#### [Your goal]
Retype the whole listing below, character for character.

-- Dataset extract follows --

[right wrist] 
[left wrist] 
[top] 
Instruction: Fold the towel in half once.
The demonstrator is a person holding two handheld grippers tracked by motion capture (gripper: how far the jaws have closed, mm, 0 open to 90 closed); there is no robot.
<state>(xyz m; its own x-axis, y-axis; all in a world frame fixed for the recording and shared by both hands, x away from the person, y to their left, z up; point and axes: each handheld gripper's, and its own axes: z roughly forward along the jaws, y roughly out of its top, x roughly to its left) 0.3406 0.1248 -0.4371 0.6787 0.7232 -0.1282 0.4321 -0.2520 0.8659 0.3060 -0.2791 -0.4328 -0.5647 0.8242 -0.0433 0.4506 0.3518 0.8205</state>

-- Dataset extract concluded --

#### [The completed task]
[right wrist] 
[left wrist] 
[top] 
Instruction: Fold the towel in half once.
The demonstrator is a person holding two handheld grippers tracked by motion capture (gripper: how far the jaws have closed, mm, 0 open to 90 closed); there is no robot.
<state>(xyz m; its own x-axis, y-axis; all in a world frame fixed for the recording and shared by both hands, x away from the person, y to their left, z up; point and axes: each handheld gripper's, and its own axes: z roughly forward along the jaws, y roughly out of its top, x roughly to its left) 0.3406 0.1248 -0.4371 0.6787 0.7232 -0.1282 0.4321 -0.2520 0.8659 0.3060 -0.2791 -0.4328 -0.5647 0.8242 -0.0433 0.4506 0.3518 0.8205</state>

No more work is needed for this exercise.